**Provided entries**
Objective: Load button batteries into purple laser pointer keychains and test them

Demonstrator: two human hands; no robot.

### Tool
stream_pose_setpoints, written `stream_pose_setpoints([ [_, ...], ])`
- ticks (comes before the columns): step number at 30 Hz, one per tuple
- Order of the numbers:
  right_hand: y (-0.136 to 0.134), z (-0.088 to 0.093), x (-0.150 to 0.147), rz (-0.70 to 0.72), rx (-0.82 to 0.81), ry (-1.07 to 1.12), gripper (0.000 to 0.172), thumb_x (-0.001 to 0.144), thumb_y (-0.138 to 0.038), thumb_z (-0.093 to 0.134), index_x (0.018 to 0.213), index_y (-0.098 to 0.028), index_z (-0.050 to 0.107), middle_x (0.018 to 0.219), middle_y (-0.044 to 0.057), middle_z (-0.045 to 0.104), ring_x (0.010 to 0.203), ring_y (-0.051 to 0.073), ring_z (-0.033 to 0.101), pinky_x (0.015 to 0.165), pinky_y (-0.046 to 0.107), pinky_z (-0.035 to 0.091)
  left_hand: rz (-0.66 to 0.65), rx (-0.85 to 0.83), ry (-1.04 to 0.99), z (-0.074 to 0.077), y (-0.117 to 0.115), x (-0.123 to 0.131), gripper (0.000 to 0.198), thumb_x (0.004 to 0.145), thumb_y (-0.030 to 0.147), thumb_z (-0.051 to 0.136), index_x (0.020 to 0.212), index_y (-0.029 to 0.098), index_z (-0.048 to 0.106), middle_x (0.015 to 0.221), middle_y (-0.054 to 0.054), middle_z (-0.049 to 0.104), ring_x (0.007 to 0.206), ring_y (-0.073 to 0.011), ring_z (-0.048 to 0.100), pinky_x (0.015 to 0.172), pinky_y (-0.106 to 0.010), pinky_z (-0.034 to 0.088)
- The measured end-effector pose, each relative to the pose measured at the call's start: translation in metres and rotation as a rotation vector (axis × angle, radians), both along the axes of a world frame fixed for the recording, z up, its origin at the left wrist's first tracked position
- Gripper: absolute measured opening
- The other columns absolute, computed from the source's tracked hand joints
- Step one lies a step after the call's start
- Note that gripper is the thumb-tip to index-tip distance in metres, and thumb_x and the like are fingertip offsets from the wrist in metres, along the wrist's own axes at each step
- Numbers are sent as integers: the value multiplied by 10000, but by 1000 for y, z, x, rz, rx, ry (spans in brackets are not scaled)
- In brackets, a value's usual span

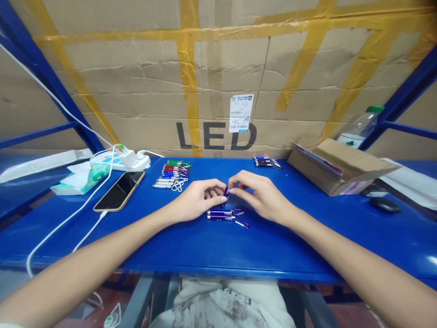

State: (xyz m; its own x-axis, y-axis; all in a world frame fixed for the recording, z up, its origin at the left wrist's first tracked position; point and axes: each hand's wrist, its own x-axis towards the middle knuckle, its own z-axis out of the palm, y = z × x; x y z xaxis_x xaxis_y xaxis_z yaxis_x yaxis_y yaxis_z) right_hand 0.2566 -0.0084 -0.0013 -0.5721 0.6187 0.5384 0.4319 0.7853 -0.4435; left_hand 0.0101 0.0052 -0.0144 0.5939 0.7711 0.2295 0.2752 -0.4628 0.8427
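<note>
Both hands meet over the middle of the blue table around a small purple keychain flashlight. My left hand is closed on its lower part, thumb in front. The fingertips of my right hand pinch its upper end. Just below the hands, two purple keychain flashlights lie side by side with their carabiner clips to the right. Beyond my left hand, a row of green, red, blue and silver flashlights with clips lies on the table. Another small group of blue and black flashlights lies at the back.
A phone on a white cable, a tissue pack and a power strip are at left. An open cardboard box, a black mouse-like object and a plastic bottle are at right. A large carton backs the blue table.
</note>
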Motion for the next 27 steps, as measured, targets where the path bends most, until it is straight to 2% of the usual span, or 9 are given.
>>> stream_pose_setpoints([
  [6,0,0,-2,-22,-8,40,93,1094,-295,580,1070,-235,647,1037,37,714,886,189,641,833,312,500,29,49,40,3,0,0,287,974,395,735,1156,173,736,959,-38,724,824,-157,630,764,-292,524],
  [10,5,1,3,-195,16,141,92,1096,-290,545,1111,-240,621,1047,50,721,891,206,667,825,332,518,87,104,46,5,3,-2,310,979,388,720,1210,183,735,1048,-61,753,880,-176,650,777,-305,524],
  [13,17,-1,17,-398,130,-7,174,1088,-240,480,1136,-232,647,1101,99,716,1006,275,672,907,406,513,140,150,55,3,6,-4,302,989,392,704,1222,202,728,1071,-57,760,895,-180,658,773,-305,518],
  [16,32,-9,33,-493,153,-214,307,1066,-197,436,1228,-202,697,1184,165,682,1110,350,639,949,489,515,165,185,62,2,10,-6,285,996,377,689,1225,208,710,1063,-50,764,878,-175,663,766,-302,522],
  [21,43,-24,40,-403,134,-401,353,1062,-186,466,1302,-205,724,1197,157,696,1053,324,620,949,487,505,167,159,13,4,10,-5,335,997,342,681,1303,208,656,1037,-54,764,854,-172,698,775,-305,548],
  [27,40,-25,34,-385,138,-462,294,1067,-174,478,1245,-187,712,1144,151,715,1031,310,626,912,455,487,142,147,6,6,8,-5,382,1011,305,657,1386,235,628,1062,-52,760,901,-176,717,800,-303,548],
])
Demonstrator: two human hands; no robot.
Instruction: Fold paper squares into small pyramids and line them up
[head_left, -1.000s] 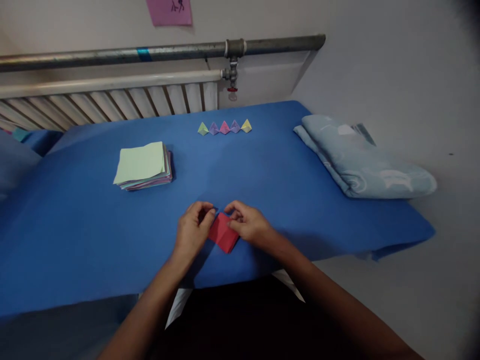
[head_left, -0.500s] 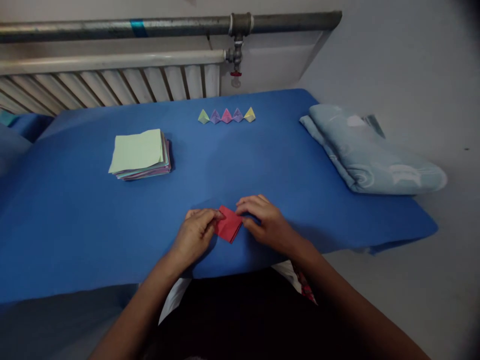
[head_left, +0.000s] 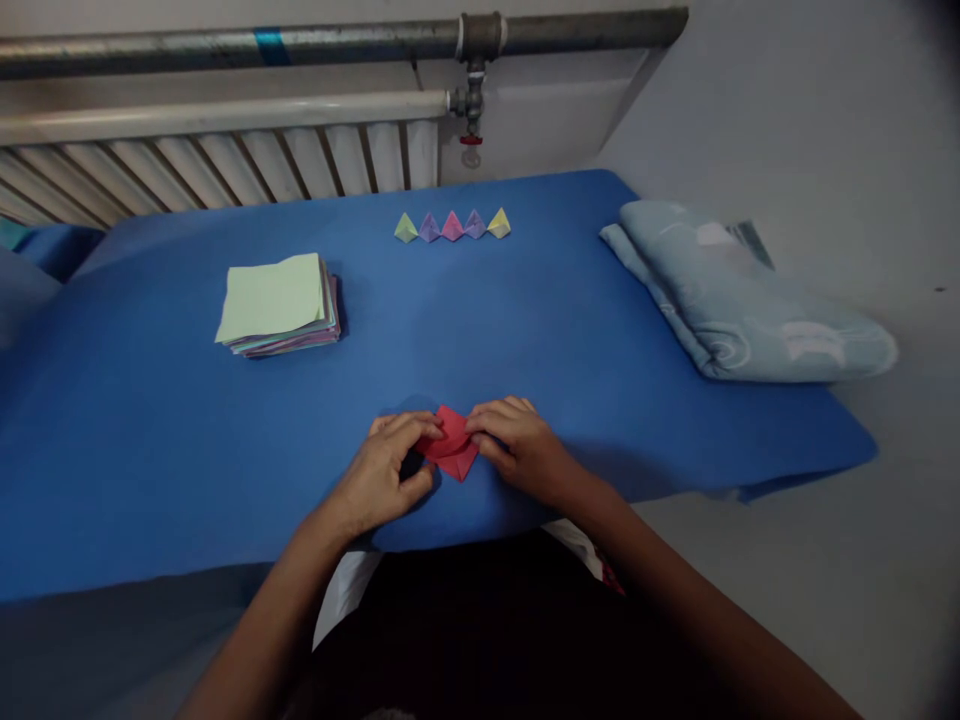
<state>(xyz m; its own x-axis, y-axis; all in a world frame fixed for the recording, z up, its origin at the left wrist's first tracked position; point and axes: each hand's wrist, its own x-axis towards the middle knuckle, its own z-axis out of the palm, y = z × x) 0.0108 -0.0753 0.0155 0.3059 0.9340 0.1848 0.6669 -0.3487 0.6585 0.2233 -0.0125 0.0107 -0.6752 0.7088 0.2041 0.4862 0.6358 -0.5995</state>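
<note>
Both hands gripping now: left hand (head_left: 390,465) and right hand (head_left: 529,450) hold the red paper (head_left: 453,441); keep those folded edges neatly aligned!

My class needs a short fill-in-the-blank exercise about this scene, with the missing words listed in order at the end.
1. The left hand and right hand touch a folded paper coloured ____.
2. The row of small folded shapes has ____ pieces.
3. The shape at the picture's right end of that row is ____.
4. A folded cloth lies on the picture's ____ side.

Missing words: red; five; yellow; right.
</note>
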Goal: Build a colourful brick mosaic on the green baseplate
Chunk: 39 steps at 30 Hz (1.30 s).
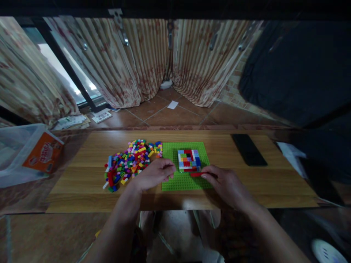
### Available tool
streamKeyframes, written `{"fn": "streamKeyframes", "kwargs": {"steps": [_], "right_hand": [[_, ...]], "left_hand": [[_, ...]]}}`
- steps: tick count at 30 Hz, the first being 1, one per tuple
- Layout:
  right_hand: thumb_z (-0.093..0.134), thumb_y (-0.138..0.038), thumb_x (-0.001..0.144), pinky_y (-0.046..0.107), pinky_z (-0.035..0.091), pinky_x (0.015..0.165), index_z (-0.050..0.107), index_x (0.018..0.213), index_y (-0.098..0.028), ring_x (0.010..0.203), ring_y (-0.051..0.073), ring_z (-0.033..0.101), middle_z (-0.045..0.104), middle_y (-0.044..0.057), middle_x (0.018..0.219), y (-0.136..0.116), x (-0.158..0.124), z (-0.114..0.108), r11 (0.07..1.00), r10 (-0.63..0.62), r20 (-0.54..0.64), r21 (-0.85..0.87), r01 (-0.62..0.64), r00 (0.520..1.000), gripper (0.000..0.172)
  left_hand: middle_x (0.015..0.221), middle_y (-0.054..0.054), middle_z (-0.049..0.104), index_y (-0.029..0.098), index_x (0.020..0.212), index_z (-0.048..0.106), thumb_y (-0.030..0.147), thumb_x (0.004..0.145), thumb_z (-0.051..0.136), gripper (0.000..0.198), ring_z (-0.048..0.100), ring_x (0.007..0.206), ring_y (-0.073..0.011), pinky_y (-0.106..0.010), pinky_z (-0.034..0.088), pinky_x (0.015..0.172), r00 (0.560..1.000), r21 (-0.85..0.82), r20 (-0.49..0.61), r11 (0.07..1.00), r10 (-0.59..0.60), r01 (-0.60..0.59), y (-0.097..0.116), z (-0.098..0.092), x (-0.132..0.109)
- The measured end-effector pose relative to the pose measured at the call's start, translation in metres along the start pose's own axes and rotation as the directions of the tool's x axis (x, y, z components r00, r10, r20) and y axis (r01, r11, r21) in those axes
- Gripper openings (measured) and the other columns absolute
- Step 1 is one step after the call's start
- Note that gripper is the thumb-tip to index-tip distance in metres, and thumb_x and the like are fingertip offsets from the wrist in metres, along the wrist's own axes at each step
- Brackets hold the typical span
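Observation:
My right hand (226,182) pinches one end of a long, thin red toy brick (196,174) between thumb and fingers. The brick lies level over the green baseplate (183,182), just in front of a square build of coloured bricks (189,159). That build shows red, white, blue, yellow and orange pieces around a small dark gap. Over the baseplate's left edge, my left hand (157,172) has its fingers curled in, thumb near the index finger. Whatever it may hold is hidden. Beside it spreads a pile of loose bricks (134,157) in many colours.
A wooden table (82,193) carries all of this. To the right lies a black phone (248,149). A clear plastic tub (16,153) with an orange label stands off the left end. Papers (290,157) lie beyond the right end, and striped curtains (145,58) hang behind.

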State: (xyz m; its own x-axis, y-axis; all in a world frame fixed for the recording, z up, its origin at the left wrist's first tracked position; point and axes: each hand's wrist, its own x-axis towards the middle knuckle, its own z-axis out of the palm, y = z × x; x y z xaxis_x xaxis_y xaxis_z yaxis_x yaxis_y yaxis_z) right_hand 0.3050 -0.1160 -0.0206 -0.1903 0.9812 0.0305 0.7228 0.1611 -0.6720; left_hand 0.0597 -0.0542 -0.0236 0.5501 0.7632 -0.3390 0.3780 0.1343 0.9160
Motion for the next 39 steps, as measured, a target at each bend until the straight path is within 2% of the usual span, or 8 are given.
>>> {"fn": "streamKeyframes", "kwargs": {"steps": [5,10,20,26,33,39], "right_hand": [[0.048,-0.034,0.092,0.027,0.045,0.064,0.064,0.089,-0.022,0.065,0.016,0.065,0.069,0.000,0.072,0.013,-0.001,0.001,0.999,0.047,-0.042,0.024,-0.046,0.998,0.020],[0.046,-0.033,0.093,0.029,0.043,0.063,0.064,0.090,-0.023,0.067,0.018,0.065,0.069,0.001,0.074,0.023,0.003,0.002,0.997,0.055,-0.057,-0.049,-0.058,0.997,0.020],[0.053,-0.028,0.091,0.033,0.047,0.082,0.064,0.087,-0.022,0.089,0.018,0.061,0.063,0.004,0.094,0.024,0.018,0.012,0.995,-0.085,-0.141,0.047,0.092,0.986,0.013],[0.054,-0.026,0.091,0.034,0.047,0.086,0.064,0.087,-0.021,0.092,0.018,0.060,0.061,0.004,0.098,0.027,0.019,0.017,0.994,-0.084,-0.144,0.062,0.093,0.986,0.012],[0.056,-0.026,0.089,0.033,0.047,0.081,0.063,0.085,-0.021,0.089,0.018,0.060,0.062,0.004,0.093,0.027,0.020,0.017,0.994,-0.075,-0.173,0.064,0.087,0.982,0.010],[0.056,-0.028,0.088,0.032,0.046,0.074,0.063,0.084,-0.021,0.079,0.018,0.061,0.065,0.003,0.084,0.027,0.021,0.017,0.998,-0.020,-0.191,0.057,0.032,0.981,0.011]], "left_hand": [[0.070,0.000,0.059,0.016,0.078,0.060,0.041,0.084,0.051,0.027,0.053,0.062,-0.0106,-0.022,0.041,0.058,1.000,0.131,0.013,0.991,-0.003,0.002,0.002,0.006,0.008],[0.071,-0.001,0.061,0.016,0.080,0.061,0.039,0.083,0.050,0.026,0.054,0.063,-0.0121,-0.022,0.040,0.055,1.000,0.191,-0.024,0.981,-0.001,0.006,0.003,0.006,0.012],[0.066,-0.002,0.061,0.016,0.076,0.061,0.035,0.083,0.049,0.024,0.053,0.060,-0.0130,-0.023,0.036,0.053,0.997,0.321,-0.072,0.947,0.018,0.006,0.007,0.007,0.017],[0.066,-0.002,0.061,0.016,0.076,0.060,0.036,0.083,0.049,0.024,0.053,0.059,-0.0129,-0.023,0.036,0.053,0.998,0.332,-0.067,0.943,0.016,0.007,0.006,0.007,0.019],[0.064,-0.001,0.060,0.016,0.073,0.060,0.036,0.083,0.049,0.025,0.052,0.058,-0.0125,-0.023,0.035,0.053,0.997,0.335,-0.067,0.942,0.043,-0.018,0.008,0.007,0.019],[0.065,-0.001,0.061,0.016,0.074,0.061,0.036,0.084,0.049,0.025,0.052,0.058,-0.0121,-0.023,0.035,0.053,0.997,0.338,-0.060,0.941,0.050,-0.027,0.004,0.006,0.020]]}}
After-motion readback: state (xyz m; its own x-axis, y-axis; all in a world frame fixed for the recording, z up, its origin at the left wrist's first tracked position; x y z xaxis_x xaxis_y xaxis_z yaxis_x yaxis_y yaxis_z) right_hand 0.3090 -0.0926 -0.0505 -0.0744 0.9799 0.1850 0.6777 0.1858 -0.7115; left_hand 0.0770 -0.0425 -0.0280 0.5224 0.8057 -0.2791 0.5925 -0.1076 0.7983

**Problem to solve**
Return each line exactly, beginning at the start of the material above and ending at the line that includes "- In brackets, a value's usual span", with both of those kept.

**Finished task**
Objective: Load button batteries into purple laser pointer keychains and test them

Demonstrator: two human hands; no robot.

### Tool
stream_pose_setpoints, written `stream_pose_setpoints([ [_, ...], ])`
- ticks (comes before the columns): step number at 30 Hz, one per tuple
- Order of the numbers:
  right_hand: y (-0.136 to 0.134), z (-0.088 to 0.093), x (-0.150 to 0.147), rz (-0.70 to 0.72), rx (-0.82 to 0.81), ry (-1.07 to 1.12), gripper (0.000 to 0.172), thumb_x (-0.001 to 0.144), thumb_y (-0.138 to 0.038), thumb_z (-0.093 to 0.134), index_x (0.018 to 0.213), index_y (-0.098 to 0.028), index_z (-0.050 to 0.107), middle_x (0.018 to 0.219), middle_y (-0.044 to 0.057), middle_z (-0.045 to 0.104), ring_x (0.010 to 0.203), ring_y (-0.051 to 0.073), ring_z (-0.033 to 0.101), pinky_x (0.015 to 0.165), pinky_y (-0.046 to 0.107), pinky_z (-0.035 to 0.091)
  left_hand: rz (-0.66 to 0.65), rx (-0.85 to 0.83), ry (-1.04 to 0.99), z (-0.074 to 0.077), y (-0.117 to 0.115), x (-0.123 to 0.131), gripper (0.000 to 0.198), thumb_x (0.004 to 0.145), thumb_y (-0.030 to 0.147), thumb_z (-0.051 to 0.136), index_x (0.020 to 0.212), index_y (-0.029 to 0.098), index_z (-0.048 to 0.106), middle_x (0.015 to 0.221), middle_y (-0.054 to 0.054), middle_z (-0.049 to 0.104), ring_x (0.007 to 0.206), ring_y (-0.073 to 0.011), ring_z (-0.048 to 0.100), pinky_x (0.015 to 0.172), pinky_y (-0.106 to 0.010), pinky_z (-0.034 to 0.088)
- The measured end-effector pose, each relative to the pose measured at the call's start: translation in metres and rotation as a rotation vector (axis × angle, radians), both along the axes of a world frame fixed for the recording, z up, its origin at the left wrist's first tracked position
- Gripper: absolute measured opening
- The other columns absolute, computed from the source's tracked hand joints
- Step one lies a step after the call's start
- Note that gripper is the thumb-tip to index-tip distance in metres, and thumb_x and the like are fingertip offsets from the wrist in metres, along the wrist's own axes at each step
- Numbers are sent as integers: the value multiplied by 10000, but by 1000 for y, z, x, rz, rx, ry (spans in brackets are not scaled)
- In brackets, a value's usual span

This answer leaves nothing further to address.